PTR Changelog 2016-09-29

stybbe

Expected usage is from 0.005 to 0.05 CPU per flag depending on how many rooms they are placed in.

Is the test realm cpu different? I just checked and the cpu usage for flags over there and it's enormous. I've quite many flags mostly just with 2 characters and majority of them are probably flags I just forgot to remove in some random rooms.

[12:54:14] flags: 289 cpu: 58.924792

[12:54:19] flags: 289 cpu: 225.406025

[12:54:25] flags: 289 cpu: 54.946661

[12:54:31] flags: 289 cpu: 85.424826

[12:54:38] flags: 289 cpu: 62.086441

[12:54:46] flags: 289 cpu: 201.968857

[12:54:50] flags: 289 cpu: 63.095823

[12:54:59] flags: 289 cpu: 65.384927

[12:55:05] flags: 289 cpu: 157.434697

[12:55:11] flags: 289 cpu: 58.212785000000004

[12:55:19] flags: 289 cpu: 71.51562600000001

[12:55:23] flags: 289 cpu: 73.69439799999999

[12:55:31] flags: 289 cpu: 72.750881

[12:55:36] flags: 289 cpu: 85.90243

[12:55:47] flags: 289 cpu: 130.39085

Dissi

Before I start providing feedback, can we get an actual copy of the world on PTR?
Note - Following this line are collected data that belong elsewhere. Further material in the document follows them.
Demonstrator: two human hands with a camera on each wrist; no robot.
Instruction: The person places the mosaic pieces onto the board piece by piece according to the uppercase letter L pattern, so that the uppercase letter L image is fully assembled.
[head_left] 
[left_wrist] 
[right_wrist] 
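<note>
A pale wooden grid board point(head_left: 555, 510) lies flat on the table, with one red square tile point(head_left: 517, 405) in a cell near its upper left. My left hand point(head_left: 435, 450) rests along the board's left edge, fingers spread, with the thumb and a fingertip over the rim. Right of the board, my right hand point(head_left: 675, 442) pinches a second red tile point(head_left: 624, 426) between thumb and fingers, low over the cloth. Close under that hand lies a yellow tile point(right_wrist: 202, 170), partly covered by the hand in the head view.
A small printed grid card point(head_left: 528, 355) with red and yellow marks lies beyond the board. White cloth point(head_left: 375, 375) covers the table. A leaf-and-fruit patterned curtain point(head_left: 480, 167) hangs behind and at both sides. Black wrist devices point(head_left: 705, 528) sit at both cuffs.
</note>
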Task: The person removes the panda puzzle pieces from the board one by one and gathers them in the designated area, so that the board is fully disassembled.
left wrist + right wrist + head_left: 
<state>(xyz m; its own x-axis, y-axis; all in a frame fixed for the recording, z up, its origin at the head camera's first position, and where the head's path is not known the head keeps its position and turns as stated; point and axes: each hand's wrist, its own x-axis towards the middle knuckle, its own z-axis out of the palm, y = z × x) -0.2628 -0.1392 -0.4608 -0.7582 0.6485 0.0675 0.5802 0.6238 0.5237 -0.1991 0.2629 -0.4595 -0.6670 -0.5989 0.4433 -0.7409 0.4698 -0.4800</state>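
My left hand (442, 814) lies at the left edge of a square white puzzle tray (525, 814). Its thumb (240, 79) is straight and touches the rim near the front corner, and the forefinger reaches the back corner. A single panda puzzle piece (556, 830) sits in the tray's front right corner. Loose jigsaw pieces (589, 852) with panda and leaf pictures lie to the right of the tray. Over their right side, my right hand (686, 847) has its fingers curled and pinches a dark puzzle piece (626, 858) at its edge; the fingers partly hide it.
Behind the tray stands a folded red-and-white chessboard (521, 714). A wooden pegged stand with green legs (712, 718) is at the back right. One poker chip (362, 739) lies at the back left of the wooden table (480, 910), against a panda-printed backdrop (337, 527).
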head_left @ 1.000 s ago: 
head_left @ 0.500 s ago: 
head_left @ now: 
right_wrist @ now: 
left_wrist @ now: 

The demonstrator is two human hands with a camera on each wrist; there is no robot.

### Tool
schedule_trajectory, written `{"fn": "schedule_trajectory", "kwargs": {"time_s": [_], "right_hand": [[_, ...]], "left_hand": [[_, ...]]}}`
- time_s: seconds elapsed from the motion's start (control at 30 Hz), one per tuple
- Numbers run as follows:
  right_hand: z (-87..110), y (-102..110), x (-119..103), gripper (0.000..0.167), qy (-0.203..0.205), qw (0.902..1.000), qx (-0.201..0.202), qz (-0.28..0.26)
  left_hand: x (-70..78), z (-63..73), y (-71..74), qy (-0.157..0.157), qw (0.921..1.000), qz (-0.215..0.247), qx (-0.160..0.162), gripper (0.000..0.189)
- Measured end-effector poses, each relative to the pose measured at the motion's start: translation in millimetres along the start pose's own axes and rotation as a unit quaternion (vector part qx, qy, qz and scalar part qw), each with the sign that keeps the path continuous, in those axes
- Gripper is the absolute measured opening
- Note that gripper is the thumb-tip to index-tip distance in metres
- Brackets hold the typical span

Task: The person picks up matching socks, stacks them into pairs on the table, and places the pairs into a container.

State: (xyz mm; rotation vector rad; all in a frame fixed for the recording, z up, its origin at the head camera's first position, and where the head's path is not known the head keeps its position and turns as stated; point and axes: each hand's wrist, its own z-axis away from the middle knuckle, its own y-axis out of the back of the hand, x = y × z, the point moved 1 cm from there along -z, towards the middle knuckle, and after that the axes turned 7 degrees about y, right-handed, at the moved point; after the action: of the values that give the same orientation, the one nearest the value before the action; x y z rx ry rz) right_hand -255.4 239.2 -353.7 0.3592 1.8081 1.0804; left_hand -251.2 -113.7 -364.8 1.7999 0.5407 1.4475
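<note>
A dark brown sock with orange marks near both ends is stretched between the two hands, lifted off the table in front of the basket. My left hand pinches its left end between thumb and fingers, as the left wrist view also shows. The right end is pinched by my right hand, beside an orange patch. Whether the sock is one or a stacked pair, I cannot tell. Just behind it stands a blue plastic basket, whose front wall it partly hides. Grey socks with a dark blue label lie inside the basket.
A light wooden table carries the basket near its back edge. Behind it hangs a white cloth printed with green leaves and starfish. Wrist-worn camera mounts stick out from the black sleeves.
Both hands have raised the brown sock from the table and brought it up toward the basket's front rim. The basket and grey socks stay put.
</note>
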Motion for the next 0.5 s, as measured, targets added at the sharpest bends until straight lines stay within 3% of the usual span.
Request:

To re-create all flags on the PTR will take way too much time and resources, I don't know how this will impact me otherwise.

____

Will memory be loaded simultaniously to accessing flags? (which might cause even more CPU-usage)

artch

I kinda like it, but can we at the same time remove the high creation cost of them, so they will be more in line with how memory works?

We may consider this change in the future.

Is the test realm cpu different?

It has the same hardware as live runtime workers, however it also has a lot of background processes going on. So you should treat your results carefully, better to make a long series of tests and take the minimum. I’ve copied your flags and I can see that the minimal usage for your particular case is 1-2 CPU on the PTR, it should be the expected usage on the live realm.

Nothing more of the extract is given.